**WHAT IS REQUIRED**
None of the images should appear in your copy. Transcribe the data in full.

------------------------------------

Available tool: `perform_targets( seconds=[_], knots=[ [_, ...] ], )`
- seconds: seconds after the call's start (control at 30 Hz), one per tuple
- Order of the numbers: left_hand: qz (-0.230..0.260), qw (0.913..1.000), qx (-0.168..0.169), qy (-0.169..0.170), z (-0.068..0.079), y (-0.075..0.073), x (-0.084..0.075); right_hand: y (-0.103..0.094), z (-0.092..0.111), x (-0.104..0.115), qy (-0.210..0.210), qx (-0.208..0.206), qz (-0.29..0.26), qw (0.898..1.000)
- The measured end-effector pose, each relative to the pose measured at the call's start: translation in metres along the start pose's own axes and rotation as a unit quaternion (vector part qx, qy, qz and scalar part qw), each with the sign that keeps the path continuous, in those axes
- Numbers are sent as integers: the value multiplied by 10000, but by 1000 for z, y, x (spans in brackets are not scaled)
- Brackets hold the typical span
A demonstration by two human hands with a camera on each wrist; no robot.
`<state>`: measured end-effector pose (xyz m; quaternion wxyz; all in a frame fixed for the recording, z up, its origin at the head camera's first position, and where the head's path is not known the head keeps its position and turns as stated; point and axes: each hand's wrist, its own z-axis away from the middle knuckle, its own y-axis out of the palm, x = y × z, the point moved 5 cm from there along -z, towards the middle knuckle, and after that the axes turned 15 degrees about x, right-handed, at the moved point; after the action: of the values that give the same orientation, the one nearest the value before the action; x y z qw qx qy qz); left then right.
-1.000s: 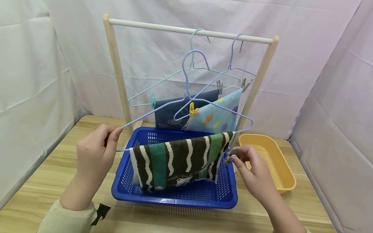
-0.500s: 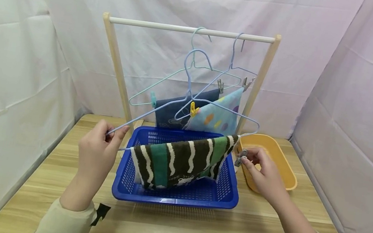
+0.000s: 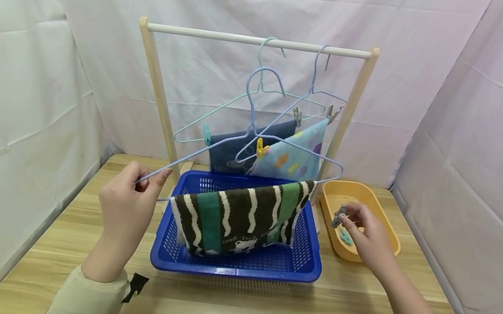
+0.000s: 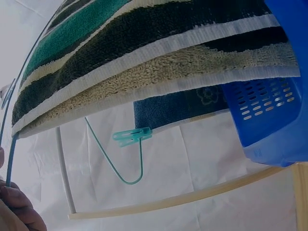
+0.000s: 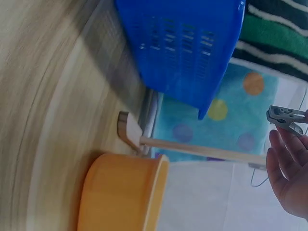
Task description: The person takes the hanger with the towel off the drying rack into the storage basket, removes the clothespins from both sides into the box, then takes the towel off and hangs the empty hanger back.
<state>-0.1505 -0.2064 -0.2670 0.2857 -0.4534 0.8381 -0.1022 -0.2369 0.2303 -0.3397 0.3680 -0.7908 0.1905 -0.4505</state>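
Note:
My left hand (image 3: 130,202) grips the left end of a blue hanger (image 3: 297,147). Over the hanger's lower bar drapes a striped towel (image 3: 244,216) in dark brown, green and cream, its lower part hanging into the blue basket (image 3: 237,273). My right hand (image 3: 366,239) pinches a grey clothespin (image 3: 339,216) above the yellow tray (image 3: 388,231), apart from the towel. In the right wrist view the clothespin (image 5: 286,118) sits at the fingertips. From the left wrist view, the towel's edge (image 4: 159,86) spans above a teal clothespin (image 4: 132,136).
Behind the basket stands a rack with a white rail (image 3: 228,37). A green hanger (image 3: 219,108) bears a dark blue towel (image 3: 228,154); another blue hanger bears a dotted light-blue towel (image 3: 291,159). Teal clothespins (image 3: 345,236) lie in the yellow tray.
My right hand has moved right with the grey clothespin, from beside the towel to over the yellow tray. The held hanger has shifted slightly, first right, then back left.

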Motion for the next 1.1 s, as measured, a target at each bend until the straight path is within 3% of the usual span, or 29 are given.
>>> perform_targets(
  seconds=[0.2, 0.57, 1.1],
  knots=[
    [145, 9997, -181, 80, 2, -3, 1, -1, 2, -12, 219, 3, -2, 9998],
    [180, 9991, -189, 346, 2, -5, 0, -1, 7, -40, 376, 79, -28, 9993],
    [341, 9986, -181, 350, 3, -4, -1, 0, 13, -76, 867, 487, 203, 9948]
  ],
)
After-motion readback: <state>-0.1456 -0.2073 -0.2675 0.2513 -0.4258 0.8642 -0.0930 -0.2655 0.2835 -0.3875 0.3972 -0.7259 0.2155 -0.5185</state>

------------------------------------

**RESULT OF THE TASK**
Available tool: `perform_targets( seconds=[_], knots=[ [_, ...] ], )`
- seconds: seconds after the call's start (control at 30 Hz), one per tuple
- Order of the numbers: left_hand: qz (-0.230..0.260), qw (0.913..1.000), qx (-0.168..0.169), qy (-0.169..0.170), z (-0.068..0.079), y (-0.075..0.073), x (-0.084..0.075); right_hand: y (-0.103..0.094), z (-0.092..0.111), x (-0.104..0.115), qy (-0.210..0.210), qx (-0.208..0.206), qz (-0.29..0.26), qw (0.898..1.000)
- The measured end-effector pose, each relative to the pose measured at the call's start: translation in metres along the start pose's own axes and rotation as a unit quaternion (vector part qx, qy, qz and scalar part qw), each with the sign that keeps the path continuous, in those axes
- Numbers are sent as integers: the value multiplied by 10000, but by 1000 for z, y, x (spans in brackets are not scaled)
- Brackets hold the typical span
A demonstration by two human hands with a camera on each wrist; no robot.
`<state>`: measured end-effector pose (xyz m; quaternion wxyz; all in a frame fixed for the recording, z up, its origin at the head camera's first position, and where the head's path is not known the head keeps its position and turns as stated; point and axes: each hand's wrist, its own z-axis away from the middle knuckle, its own y-axis out of the palm, x = y × z, the point moved 5 cm from there along -z, towards the middle knuckle, and after that the axes turned 15 degrees about x, right-handed, at the moved point; after the action: of the values that give the same orientation, the one nearest the value before the action; x y z qw qx qy qz); left then right.
-1.000s: 
-0.500s: 
+0.000s: 
+0.000s: 
+0.000s: 
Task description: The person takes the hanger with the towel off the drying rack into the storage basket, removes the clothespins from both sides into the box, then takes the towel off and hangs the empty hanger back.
<state>-0.1505 -0.2064 -0.2670 0.2857 -0.4534 0.8381 -0.1022 -0.2369 0.2303 -0.3397 0.3680 -0.7908 0.1905 -0.4505</state>
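Note:
My left hand (image 3: 130,202) grips the left end of a blue hanger (image 3: 297,147). Over the hanger's lower bar drapes a striped towel (image 3: 244,216) in dark brown, green and cream, its lower part hanging into the blue basket (image 3: 237,273). My right hand (image 3: 366,239) pinches a grey clothespin (image 3: 339,216) above the yellow tray (image 3: 388,231), apart from the towel. In the right wrist view the clothespin (image 5: 286,118) sits at the fingertips. From the left wrist view, the towel's edge (image 4: 159,86) spans above a teal clothespin (image 4: 132,136).
Behind the basket stands a rack with a white rail (image 3: 228,37). A green hanger (image 3: 219,108) bears a dark blue towel (image 3: 228,154); another blue hanger bears a dotted light-blue towel (image 3: 291,159). Teal clothespins (image 3: 345,236) lie in the yellow tray.
My right hand has moved right with the grey clothespin, from beside the towel to over the yellow tray. The held hanger has shifted slightly, first right, then back left.
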
Motion for the next 1.1 s, as measured, a target at each bend until the straight path is within 3% of the usual span, or 29 are given.
>>> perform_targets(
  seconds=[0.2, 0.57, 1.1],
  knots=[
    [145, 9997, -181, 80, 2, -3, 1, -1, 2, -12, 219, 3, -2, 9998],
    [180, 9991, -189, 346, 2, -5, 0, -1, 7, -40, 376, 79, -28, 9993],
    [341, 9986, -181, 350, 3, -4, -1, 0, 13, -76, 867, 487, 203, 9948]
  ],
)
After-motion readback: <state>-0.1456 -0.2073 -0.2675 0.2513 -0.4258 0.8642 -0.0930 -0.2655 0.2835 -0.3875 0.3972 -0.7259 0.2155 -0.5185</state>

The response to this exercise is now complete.